### WHAT TO WORK ON
In the records that follow, locate every line with "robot" and extract it.
◆ ◆ ◆ ◆ ◆
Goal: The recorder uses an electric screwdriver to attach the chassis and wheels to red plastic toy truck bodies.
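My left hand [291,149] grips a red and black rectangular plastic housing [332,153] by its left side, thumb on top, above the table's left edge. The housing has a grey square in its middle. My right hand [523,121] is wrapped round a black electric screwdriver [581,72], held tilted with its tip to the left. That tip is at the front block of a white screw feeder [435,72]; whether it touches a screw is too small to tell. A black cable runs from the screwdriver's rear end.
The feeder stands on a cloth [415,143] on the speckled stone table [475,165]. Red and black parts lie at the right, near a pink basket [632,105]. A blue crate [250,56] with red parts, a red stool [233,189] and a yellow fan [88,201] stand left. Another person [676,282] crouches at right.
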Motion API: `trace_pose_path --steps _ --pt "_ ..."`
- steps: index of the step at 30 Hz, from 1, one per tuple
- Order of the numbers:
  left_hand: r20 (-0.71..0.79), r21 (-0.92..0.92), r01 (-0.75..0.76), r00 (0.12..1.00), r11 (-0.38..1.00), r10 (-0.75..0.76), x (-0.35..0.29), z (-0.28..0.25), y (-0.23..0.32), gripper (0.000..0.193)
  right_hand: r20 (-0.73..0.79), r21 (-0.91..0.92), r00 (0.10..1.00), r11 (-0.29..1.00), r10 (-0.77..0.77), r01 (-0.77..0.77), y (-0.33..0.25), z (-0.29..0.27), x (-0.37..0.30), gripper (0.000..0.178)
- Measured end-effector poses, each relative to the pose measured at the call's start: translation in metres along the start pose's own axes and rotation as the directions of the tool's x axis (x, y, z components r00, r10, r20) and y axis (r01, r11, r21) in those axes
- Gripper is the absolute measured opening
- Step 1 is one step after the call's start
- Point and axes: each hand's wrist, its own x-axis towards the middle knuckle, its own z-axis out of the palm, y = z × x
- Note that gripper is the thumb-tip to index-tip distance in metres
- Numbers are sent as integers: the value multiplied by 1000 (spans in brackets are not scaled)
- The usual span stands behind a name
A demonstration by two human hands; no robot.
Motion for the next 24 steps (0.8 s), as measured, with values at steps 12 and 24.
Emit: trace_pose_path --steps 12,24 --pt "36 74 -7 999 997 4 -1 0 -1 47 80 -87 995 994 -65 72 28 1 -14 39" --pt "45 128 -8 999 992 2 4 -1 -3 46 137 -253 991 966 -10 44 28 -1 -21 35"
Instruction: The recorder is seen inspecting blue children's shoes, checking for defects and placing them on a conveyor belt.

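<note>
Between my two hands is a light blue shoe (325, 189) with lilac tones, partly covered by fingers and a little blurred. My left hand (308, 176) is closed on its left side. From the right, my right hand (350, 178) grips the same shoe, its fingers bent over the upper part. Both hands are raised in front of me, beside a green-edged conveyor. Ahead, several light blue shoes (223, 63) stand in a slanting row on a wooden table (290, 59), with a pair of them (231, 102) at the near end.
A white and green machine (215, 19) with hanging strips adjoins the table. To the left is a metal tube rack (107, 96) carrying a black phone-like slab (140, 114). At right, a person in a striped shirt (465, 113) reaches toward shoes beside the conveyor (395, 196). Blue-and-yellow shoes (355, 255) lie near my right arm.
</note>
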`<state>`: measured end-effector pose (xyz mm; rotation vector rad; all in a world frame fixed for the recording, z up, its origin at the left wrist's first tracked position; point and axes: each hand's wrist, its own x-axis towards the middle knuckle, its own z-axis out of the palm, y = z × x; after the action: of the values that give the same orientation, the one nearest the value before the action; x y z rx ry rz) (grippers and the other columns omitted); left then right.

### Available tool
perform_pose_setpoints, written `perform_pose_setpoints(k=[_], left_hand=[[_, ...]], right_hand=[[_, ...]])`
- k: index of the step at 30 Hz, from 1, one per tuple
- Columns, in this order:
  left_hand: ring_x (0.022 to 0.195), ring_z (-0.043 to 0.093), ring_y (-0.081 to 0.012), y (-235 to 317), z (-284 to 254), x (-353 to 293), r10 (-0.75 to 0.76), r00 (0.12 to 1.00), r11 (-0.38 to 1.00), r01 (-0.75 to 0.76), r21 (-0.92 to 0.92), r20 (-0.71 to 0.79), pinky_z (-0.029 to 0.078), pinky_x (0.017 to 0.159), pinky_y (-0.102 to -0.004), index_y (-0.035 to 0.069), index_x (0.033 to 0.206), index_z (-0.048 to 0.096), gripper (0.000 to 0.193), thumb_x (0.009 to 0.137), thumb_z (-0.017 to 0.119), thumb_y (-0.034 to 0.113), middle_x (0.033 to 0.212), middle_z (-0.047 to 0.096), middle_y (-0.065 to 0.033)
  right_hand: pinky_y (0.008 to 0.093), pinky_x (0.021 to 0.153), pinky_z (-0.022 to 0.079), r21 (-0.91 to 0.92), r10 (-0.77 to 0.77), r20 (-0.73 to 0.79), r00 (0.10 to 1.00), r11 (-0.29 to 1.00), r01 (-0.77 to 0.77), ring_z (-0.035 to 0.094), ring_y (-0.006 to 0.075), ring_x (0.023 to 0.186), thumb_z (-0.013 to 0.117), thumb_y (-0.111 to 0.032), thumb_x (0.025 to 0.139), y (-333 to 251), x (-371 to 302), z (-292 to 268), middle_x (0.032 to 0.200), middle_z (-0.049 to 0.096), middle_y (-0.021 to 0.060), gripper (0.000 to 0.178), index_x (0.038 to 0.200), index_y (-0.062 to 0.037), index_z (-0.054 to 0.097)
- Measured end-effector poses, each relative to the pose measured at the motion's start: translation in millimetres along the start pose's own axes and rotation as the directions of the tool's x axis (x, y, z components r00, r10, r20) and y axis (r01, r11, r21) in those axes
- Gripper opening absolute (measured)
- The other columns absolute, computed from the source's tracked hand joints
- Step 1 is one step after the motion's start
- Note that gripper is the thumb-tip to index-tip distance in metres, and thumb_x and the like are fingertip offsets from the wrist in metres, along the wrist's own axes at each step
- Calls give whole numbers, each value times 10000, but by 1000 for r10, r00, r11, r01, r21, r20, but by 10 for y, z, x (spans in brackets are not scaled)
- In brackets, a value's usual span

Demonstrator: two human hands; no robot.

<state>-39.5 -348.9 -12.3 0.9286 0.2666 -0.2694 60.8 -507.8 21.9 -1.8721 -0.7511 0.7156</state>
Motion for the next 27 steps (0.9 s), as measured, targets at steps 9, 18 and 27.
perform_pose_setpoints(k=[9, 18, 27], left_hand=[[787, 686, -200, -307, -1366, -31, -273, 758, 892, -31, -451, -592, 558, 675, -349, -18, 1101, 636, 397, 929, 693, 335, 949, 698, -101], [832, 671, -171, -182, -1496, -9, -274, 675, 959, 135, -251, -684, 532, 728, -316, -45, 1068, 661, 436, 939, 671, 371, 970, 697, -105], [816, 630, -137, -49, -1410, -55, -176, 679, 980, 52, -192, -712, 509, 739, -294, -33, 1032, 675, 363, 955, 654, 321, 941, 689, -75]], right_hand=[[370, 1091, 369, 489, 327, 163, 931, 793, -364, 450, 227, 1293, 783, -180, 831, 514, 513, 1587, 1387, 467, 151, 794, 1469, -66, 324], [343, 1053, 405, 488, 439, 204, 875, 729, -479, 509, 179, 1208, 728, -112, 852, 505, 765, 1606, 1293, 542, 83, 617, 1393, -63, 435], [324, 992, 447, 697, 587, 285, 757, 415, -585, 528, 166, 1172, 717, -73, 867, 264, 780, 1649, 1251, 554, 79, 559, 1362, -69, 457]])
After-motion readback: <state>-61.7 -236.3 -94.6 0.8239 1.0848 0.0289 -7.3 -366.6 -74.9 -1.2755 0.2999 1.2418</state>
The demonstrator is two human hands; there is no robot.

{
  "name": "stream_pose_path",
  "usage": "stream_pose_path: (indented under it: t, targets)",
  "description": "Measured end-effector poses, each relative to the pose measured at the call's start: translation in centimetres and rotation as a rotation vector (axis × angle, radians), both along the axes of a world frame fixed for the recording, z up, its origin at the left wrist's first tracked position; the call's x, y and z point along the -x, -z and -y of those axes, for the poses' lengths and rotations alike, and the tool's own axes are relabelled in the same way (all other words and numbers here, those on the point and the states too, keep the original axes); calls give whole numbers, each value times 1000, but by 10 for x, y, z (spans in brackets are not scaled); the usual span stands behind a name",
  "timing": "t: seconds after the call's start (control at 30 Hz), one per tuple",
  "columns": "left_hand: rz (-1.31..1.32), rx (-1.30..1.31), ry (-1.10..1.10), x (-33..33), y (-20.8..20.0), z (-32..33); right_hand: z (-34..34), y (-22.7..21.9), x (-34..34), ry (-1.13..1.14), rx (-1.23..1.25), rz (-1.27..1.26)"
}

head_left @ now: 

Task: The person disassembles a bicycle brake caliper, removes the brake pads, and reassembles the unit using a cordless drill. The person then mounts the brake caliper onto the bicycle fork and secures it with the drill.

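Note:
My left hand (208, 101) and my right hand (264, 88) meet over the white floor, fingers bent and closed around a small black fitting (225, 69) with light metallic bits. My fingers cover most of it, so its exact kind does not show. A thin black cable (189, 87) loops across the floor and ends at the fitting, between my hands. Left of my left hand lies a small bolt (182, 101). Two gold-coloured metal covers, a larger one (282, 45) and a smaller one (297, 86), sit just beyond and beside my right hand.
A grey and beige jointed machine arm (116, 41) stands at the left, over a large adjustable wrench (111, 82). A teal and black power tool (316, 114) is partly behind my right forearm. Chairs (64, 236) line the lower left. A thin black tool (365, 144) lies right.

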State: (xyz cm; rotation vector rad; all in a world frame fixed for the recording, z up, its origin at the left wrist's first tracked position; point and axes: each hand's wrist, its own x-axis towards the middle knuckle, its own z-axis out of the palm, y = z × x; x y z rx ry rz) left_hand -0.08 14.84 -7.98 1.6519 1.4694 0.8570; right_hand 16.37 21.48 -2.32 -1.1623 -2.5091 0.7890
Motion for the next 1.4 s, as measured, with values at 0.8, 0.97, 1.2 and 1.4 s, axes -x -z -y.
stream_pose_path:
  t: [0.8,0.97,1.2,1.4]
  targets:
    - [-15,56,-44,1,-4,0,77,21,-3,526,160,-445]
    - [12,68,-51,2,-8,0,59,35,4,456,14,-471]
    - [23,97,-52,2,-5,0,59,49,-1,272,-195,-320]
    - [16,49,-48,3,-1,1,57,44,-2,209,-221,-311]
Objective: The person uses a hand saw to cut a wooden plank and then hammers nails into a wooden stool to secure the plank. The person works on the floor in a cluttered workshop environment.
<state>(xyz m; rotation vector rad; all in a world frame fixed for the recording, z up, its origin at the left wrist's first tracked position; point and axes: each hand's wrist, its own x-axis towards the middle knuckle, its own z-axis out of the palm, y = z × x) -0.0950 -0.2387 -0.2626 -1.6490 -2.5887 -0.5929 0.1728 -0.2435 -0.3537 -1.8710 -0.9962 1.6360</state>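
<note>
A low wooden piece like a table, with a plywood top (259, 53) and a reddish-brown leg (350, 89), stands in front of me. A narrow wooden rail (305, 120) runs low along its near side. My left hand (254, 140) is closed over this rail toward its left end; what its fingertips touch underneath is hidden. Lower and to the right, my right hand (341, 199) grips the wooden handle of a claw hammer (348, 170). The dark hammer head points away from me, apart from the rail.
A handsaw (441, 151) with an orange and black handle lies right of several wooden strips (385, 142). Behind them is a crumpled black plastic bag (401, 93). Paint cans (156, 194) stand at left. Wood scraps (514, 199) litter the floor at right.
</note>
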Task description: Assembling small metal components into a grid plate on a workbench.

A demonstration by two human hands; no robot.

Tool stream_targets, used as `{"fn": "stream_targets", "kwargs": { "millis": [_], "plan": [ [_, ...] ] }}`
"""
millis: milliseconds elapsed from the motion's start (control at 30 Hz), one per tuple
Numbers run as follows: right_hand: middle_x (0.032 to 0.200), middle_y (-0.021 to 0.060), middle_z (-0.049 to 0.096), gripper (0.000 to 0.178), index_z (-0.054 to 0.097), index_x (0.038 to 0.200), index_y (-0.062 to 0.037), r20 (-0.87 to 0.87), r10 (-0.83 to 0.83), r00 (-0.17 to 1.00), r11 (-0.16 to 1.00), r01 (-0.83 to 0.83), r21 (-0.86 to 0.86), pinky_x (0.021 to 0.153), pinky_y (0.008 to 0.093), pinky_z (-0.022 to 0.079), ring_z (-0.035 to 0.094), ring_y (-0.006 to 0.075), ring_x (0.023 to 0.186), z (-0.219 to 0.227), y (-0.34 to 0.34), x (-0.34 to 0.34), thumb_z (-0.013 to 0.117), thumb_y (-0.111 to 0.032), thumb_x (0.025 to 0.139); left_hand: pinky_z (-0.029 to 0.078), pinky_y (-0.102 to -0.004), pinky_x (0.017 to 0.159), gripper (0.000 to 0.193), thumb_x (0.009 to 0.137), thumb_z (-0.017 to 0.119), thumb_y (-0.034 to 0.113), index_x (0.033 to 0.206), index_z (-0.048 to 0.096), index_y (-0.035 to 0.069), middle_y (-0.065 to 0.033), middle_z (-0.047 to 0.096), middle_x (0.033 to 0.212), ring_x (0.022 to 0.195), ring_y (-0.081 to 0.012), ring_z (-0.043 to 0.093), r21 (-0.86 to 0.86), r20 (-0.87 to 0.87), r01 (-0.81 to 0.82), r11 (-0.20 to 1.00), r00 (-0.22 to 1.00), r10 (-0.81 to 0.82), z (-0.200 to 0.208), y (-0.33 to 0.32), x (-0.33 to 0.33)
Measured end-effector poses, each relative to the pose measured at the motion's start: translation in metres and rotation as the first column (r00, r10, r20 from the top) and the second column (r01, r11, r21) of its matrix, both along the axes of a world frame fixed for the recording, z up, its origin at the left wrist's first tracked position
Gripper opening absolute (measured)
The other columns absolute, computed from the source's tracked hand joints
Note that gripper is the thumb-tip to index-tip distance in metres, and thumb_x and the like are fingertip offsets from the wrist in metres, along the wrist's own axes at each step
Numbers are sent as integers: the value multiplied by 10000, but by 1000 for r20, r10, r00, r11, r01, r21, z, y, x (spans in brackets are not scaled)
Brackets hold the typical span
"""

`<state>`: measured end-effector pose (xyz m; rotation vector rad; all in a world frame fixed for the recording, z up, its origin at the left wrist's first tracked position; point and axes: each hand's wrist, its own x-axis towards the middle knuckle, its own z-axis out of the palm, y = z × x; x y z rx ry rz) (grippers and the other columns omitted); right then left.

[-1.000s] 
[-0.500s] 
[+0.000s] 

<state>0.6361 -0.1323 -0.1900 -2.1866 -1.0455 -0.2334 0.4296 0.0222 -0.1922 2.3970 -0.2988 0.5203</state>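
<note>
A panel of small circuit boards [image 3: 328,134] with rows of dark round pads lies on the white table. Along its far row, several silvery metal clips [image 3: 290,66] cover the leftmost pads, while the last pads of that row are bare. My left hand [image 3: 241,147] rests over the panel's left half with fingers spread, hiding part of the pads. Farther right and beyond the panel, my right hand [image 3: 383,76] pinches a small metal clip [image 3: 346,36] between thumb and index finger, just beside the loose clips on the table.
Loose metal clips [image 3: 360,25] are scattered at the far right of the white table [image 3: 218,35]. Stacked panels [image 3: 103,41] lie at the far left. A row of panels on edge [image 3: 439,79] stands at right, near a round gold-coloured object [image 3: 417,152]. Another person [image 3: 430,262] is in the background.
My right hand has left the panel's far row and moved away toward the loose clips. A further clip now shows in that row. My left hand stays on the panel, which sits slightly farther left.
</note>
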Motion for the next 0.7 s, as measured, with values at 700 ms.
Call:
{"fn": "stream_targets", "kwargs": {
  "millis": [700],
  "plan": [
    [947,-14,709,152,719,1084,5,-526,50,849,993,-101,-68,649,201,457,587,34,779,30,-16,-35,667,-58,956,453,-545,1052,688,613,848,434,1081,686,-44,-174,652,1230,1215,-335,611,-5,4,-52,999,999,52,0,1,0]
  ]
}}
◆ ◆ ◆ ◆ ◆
### RESULT OF THE TASK
A demonstration by two human hands; no robot.
Demonstrator: two human hands; no robot.
The demonstrator is two human hands; there is no robot.
A demonstration by two human hands; no robot.

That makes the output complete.